◆ **TASK ITEM**
Given the listing below, write out exactly the lines starting with the line that has "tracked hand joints" and going on through the line that has "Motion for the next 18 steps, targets", both kept.

◆ **MATERIAL PROVIDED**
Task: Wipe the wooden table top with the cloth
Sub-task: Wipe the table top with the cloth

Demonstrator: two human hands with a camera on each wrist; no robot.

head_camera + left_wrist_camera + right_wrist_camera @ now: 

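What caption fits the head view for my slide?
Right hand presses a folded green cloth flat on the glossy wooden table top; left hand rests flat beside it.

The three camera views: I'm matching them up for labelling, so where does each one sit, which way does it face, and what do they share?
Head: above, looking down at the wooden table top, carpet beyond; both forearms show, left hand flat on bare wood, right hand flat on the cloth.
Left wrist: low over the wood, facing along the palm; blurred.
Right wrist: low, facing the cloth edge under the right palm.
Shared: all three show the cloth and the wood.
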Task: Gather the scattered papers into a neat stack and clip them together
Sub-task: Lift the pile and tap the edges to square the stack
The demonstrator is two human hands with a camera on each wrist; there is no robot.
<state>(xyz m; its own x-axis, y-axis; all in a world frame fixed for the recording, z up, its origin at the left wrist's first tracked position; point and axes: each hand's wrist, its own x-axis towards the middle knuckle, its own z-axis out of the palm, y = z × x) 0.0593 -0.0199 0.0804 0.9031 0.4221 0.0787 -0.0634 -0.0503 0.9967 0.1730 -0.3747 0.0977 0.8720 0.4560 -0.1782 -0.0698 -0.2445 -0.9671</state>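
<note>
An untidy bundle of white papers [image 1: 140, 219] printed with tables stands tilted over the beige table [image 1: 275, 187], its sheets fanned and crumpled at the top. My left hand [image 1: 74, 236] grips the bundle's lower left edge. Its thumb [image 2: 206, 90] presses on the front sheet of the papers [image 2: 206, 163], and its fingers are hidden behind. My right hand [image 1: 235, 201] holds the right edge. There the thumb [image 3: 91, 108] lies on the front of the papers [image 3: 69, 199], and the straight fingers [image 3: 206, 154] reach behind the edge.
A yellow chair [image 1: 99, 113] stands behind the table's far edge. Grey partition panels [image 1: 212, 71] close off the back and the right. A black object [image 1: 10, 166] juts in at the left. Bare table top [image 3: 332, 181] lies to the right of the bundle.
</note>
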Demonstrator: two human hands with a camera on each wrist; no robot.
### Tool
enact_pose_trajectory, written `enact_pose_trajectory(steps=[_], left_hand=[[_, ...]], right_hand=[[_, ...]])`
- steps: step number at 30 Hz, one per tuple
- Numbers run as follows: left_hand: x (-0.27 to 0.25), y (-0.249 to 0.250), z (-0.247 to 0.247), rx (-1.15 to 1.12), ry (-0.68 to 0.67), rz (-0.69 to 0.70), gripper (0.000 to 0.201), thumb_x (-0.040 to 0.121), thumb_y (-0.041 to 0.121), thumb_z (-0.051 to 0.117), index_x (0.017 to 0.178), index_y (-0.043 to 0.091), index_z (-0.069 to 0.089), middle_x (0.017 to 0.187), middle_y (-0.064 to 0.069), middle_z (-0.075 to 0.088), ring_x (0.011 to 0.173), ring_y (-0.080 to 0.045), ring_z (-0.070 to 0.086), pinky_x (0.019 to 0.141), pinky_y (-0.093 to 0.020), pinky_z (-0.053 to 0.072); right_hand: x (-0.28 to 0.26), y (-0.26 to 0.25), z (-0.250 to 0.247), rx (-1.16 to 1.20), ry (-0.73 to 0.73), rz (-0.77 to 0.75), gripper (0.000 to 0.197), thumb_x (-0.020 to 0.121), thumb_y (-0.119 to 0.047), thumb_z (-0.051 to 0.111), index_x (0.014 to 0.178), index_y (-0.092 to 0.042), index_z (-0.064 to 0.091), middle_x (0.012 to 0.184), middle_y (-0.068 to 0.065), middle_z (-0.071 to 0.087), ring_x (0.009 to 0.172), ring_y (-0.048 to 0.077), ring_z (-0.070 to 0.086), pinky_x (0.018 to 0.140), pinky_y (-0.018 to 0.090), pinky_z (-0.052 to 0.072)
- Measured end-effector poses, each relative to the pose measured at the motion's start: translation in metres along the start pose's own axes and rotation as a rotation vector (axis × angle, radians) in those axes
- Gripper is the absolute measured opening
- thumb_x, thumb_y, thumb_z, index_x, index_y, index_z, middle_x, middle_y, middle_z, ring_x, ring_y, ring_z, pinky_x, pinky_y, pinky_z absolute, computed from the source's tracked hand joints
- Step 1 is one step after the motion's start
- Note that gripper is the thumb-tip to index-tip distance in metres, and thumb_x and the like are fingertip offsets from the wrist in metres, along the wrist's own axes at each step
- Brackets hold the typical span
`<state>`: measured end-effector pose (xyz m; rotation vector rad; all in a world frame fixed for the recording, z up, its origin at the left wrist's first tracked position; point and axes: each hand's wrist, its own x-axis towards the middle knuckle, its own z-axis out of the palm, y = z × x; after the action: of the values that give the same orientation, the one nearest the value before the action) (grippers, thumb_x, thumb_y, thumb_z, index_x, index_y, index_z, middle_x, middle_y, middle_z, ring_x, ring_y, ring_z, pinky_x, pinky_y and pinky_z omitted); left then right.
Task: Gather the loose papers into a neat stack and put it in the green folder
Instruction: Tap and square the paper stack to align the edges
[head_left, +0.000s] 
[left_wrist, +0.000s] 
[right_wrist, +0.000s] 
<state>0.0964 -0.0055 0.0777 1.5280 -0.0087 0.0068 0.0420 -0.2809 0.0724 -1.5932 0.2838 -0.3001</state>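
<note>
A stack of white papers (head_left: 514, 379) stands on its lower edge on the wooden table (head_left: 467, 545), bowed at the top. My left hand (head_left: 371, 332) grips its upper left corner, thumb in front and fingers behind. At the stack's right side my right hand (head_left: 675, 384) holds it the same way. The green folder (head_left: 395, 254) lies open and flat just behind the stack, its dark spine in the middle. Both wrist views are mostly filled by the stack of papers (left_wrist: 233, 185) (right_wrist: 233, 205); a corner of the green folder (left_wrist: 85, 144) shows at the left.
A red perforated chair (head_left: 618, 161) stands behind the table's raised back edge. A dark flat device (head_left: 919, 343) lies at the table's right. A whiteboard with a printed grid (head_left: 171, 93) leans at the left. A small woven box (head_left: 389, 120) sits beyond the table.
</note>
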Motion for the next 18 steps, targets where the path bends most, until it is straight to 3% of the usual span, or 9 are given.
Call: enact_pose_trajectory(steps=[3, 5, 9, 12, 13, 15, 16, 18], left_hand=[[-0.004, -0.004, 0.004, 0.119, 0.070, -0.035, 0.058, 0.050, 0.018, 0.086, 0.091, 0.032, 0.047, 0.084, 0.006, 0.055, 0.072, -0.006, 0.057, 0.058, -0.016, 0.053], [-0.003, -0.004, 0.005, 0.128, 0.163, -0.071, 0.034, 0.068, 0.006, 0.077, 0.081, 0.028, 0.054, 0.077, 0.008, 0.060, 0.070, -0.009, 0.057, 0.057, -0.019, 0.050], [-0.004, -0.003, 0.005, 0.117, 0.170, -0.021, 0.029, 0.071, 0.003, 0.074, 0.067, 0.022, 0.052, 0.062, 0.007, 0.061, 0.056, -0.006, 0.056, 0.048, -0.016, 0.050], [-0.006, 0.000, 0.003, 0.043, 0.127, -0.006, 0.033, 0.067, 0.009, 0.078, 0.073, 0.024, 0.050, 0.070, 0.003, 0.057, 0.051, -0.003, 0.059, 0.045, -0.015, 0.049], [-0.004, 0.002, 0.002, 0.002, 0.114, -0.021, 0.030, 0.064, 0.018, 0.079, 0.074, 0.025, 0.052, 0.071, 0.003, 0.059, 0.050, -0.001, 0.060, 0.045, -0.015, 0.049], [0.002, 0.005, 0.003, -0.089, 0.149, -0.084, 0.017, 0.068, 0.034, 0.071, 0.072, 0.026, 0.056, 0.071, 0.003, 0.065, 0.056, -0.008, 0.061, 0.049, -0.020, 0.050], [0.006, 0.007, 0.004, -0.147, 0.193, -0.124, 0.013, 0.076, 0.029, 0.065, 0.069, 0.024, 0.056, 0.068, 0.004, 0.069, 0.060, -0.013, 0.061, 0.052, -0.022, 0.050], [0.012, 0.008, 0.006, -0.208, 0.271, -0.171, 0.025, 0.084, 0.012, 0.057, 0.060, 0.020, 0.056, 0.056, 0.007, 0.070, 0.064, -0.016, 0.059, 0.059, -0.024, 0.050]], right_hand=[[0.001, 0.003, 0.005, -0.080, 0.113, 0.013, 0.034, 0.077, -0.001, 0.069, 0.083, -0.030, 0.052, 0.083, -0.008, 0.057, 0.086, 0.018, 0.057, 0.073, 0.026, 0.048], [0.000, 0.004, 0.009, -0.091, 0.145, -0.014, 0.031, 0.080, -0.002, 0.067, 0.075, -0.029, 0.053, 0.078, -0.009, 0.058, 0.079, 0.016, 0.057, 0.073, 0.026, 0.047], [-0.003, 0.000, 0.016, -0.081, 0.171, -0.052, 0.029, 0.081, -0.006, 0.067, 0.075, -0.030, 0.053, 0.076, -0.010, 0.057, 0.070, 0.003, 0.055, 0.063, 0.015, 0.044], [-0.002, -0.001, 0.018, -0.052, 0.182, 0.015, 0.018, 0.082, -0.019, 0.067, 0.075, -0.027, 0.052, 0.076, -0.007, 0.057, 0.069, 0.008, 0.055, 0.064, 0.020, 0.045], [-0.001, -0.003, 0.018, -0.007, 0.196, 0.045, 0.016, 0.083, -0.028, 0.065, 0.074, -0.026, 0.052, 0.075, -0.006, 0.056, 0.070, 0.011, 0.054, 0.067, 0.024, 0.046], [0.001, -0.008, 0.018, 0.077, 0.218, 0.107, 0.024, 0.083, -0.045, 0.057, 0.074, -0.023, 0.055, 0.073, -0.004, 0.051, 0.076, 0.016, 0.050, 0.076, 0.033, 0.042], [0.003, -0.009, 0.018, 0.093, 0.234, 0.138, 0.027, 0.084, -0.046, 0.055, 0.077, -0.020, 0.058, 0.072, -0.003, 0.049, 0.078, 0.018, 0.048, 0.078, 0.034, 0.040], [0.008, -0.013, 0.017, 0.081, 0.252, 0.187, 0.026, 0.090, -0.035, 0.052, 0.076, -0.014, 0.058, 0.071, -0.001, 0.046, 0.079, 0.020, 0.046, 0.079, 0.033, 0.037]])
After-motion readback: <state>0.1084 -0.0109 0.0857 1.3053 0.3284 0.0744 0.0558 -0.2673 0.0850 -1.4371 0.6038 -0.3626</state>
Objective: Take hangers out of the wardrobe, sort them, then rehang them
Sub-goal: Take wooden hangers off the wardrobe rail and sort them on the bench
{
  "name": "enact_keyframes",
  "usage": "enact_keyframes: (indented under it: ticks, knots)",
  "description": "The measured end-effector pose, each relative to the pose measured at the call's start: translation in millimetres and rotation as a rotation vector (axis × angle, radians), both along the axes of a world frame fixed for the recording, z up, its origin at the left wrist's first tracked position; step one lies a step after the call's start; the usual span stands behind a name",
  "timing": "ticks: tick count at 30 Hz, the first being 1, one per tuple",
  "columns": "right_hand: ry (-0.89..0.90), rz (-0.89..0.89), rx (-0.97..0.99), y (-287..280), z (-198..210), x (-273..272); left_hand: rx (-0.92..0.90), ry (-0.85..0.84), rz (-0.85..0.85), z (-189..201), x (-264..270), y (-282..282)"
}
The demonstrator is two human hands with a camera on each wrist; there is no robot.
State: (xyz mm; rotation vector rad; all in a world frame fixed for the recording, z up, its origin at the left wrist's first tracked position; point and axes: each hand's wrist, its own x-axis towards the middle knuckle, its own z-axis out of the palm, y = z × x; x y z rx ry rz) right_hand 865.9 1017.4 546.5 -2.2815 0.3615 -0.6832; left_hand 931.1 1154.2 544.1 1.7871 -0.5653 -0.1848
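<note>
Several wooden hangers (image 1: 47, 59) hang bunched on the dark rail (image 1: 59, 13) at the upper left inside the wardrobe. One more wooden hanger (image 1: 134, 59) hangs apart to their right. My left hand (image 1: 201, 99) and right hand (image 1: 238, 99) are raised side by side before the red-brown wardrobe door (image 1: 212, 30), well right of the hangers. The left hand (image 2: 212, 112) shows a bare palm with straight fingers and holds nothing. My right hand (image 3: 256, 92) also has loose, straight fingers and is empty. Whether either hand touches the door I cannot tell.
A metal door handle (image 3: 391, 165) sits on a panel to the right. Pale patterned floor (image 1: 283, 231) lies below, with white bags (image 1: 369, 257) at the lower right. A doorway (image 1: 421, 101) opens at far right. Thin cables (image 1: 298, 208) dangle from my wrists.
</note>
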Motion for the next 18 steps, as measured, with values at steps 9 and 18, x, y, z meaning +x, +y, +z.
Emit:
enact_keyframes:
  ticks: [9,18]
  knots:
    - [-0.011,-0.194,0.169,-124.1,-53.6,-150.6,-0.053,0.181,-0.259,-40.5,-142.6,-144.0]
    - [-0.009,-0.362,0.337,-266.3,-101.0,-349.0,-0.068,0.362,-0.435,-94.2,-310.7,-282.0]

◆ **RESULT**
- thumb_x, thumb_y, thumb_z, index_x, index_y, index_z, middle_x, middle_y, middle_z, ring_x, ring_y, ring_z, pinky_x, pinky_y, pinky_z absolute, computed from the source's tracked hand joints
- Step 1 is one step after the motion's start
- Note that gripper is the thumb-tip to index-tip distance in metres, and thumb_x and the like are fingertip offsets from the wrist in metres, along the wrist's own axes at each step
- Brackets hold the typical span
`<state>`: measured end-effector pose (xyz m; rotation vector rad; all in a world frame fixed for the recording, z up, its origin at the left wrist's first tracked position; point and axes: each hand's wrist, its own x-axis towards the middle knuckle, its own z-axis out of the palm, y = z × x; after the action: of the values that give the same orientation, the one nearest the value before the action) (grippers, thumb_x, thumb_y, thumb_z, index_x, index_y, index_z, middle_x, middle_y, middle_z, ring_x, ring_y, ring_z, pinky_x, pinky_y and pinky_z omitted); left then right.
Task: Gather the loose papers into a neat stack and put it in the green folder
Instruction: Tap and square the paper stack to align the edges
[head_left, +0.000s] 
[left_wrist, +0.000s] 
[right_wrist, +0.000s] 
<state>0.0964 -0.0055 0.0777 1.5280 -0.0087 0.0068 0.0420 -0.2809 0.0724 -1.5932 0.2838 -0.3001</state>
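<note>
A stack of white papers (head_left: 514, 379) stands on its lower edge on the wooden table (head_left: 467, 545), bowed at the top. My left hand (head_left: 371, 332) grips its upper left corner, thumb in front and fingers behind. At the stack's right side my right hand (head_left: 675, 384) holds it the same way. The green folder (head_left: 395, 254) lies open and flat just behind the stack, its dark spine in the middle. Both wrist views are mostly filled by the stack of papers (left_wrist: 233, 185) (right_wrist: 233, 205); a corner of the green folder (left_wrist: 85, 144) shows at the left.
A red perforated chair (head_left: 618, 161) stands behind the table's raised back edge. A dark flat device (head_left: 919, 343) lies at the table's right. A whiteboard with a printed grid (head_left: 171, 93) leans at the left. A small woven box (head_left: 389, 120) sits beyond the table.
</note>
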Motion for the next 18 steps, targets where the path bends most, until it is straight to 3% of the usual span, or 9 are given.

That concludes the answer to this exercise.